TASK BRIEF → The answer is the full listing below, copied exactly, with its pictures omitted.

DATA BELOW →
........

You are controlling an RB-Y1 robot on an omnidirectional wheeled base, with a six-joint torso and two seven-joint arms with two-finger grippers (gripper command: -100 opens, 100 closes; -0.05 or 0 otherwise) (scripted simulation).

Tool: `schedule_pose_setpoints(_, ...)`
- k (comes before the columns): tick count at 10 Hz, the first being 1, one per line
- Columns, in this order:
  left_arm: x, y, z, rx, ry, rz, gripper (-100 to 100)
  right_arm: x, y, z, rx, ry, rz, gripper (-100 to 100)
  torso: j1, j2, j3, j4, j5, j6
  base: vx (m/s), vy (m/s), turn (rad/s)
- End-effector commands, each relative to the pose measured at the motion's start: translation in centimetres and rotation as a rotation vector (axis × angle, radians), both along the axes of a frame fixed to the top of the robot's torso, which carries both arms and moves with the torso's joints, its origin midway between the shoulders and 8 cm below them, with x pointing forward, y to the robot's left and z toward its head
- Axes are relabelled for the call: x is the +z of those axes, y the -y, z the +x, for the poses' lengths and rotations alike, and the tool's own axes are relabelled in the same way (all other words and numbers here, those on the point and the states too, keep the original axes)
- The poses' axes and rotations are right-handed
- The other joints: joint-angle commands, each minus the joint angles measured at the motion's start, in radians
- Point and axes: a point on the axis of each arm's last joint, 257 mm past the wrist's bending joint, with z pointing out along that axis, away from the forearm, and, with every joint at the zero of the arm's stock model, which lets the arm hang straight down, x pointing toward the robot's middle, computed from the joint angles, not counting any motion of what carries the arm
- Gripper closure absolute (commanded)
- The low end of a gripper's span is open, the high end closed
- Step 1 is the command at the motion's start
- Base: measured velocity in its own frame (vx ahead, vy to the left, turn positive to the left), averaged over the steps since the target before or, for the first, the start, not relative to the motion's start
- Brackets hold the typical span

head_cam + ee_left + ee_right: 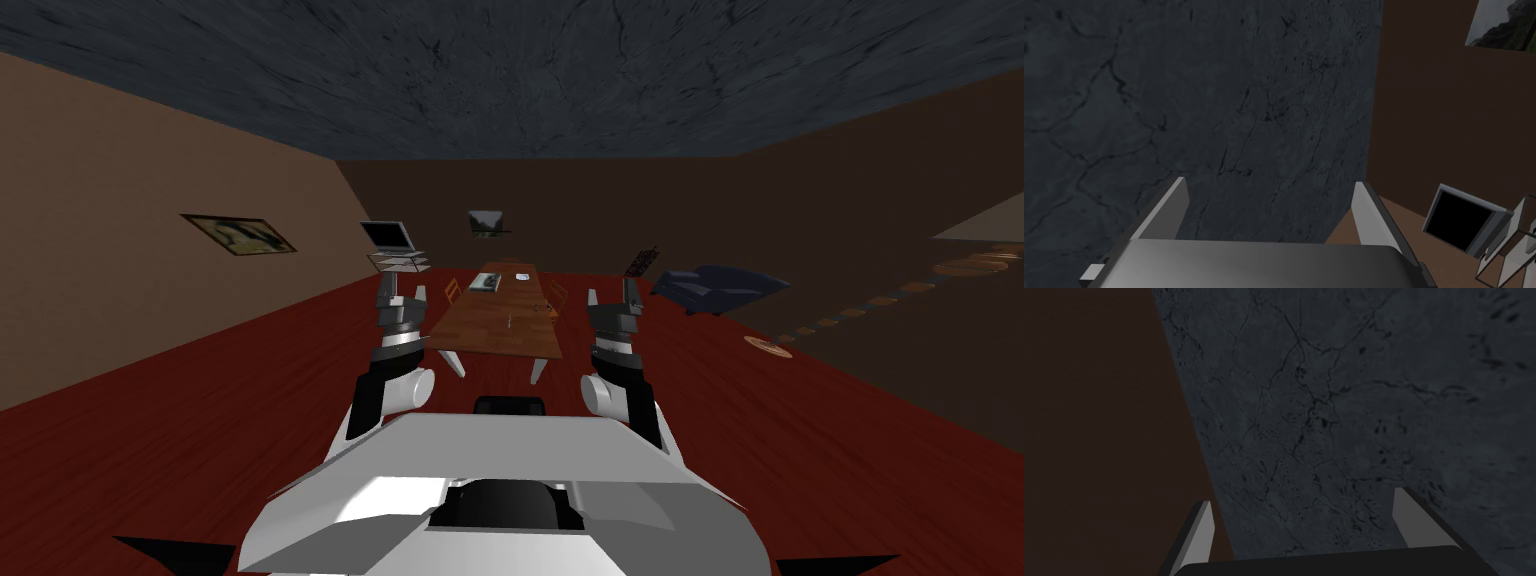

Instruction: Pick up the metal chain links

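I think the chain links (510,322) are the tiny dark bit on the long brown table (480,335), but it is too small to be sure. The table is far ahead of me. My left gripper (402,292) and right gripper (612,296) point up. Both are wide open and hold nothing.

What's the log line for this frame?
left jaws: open, empty | right jaws: open, empty | wooden table: ahead | chain links: too small to tell
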Motion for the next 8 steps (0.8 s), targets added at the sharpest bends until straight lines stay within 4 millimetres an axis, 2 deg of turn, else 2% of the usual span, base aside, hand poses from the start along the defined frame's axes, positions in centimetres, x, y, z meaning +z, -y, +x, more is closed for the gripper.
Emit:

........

EXERCISE SOLUTION →
You are controlling an RB-Y1 robot on an omnidirectional wheeled base, with a six-joint torso and two seven-joint arms with two-finger grippers (gripper command: -100 opens, 100 closes; -0.05 or 0 otherwise) (scripted simulation).

Tool: `schedule_pose_setpoints(_, ...)`
- k (comes before the columns): tick count at 10 Hz, the first being 1, one per line
- Columns, in this order:
  left_arm: x, y, z, rx, ry, rz, gripper (-100 to 100)
  right_arm: x, y, z, rx, ry, rz, gripper (-100 to 100)
  torso: j1, j2, j3, j4, j5, j6
  base: vx (m/s), vy (m/s), turn (rad/s)
- End-effector commands, each relative to the pose measured at the motion's start: translation in centimetres and rotation as a rotation vector (axis × angle, radians), both along the axes of a frame fixed to the top of the robot's torso, which carries both arms and moves with the torso's joints, its origin midway between the shoulders and 8 cm below them, with x pointing forward, y to the robot's left and z toward its head
- Axes are relabelled for the call: x is the +z of those axes, y the -y, z the +x, for the poses' lengths and rotations alike, and the tool's own axes are relabelled in the same way (all other words and numbers here, those on the point and the states too, keep the original axes)
- The poses' axes and rotations are right-handed
- The other joints: joint-angle commands, each minus the joint angles measured at the motion's start, in radians
- Point and axes: a point on the axis of each arm's last joint, 257 mm past the wrist's bending joint, with z pointing out along that axis, away from the forearm, and, with every joint at the zero of the arm's stock model, which lets the arm hang straight down, x pointing toward the robot's middle, computed from the joint angles, not counting any motion of what carries the arm
- Gripper closure absolute (commanded)
- The low end of a gripper's span is open, the high end closed
- Step 1 is the command at the motion's start
- Base: measured velocity in its own frame (vx ahead, vy to the left, turn positive to the left), averaged over the steps since the target before or, for the first, the start, not relative to the motion's start
- Brackets hold the typical span

head_cam + ee_left + ee_right: 

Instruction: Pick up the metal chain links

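I think the chain links (510,322) are the tiny dark bit on the long brown table (480,335), but it is too small to be sure. The table is far ahead of me. My left gripper (402,292) and right gripper (612,296) point up. Both are wide open and hold nothing.

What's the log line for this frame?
left jaws: open, empty | right jaws: open, empty | wooden table: ahead | chain links: too small to tell
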Motion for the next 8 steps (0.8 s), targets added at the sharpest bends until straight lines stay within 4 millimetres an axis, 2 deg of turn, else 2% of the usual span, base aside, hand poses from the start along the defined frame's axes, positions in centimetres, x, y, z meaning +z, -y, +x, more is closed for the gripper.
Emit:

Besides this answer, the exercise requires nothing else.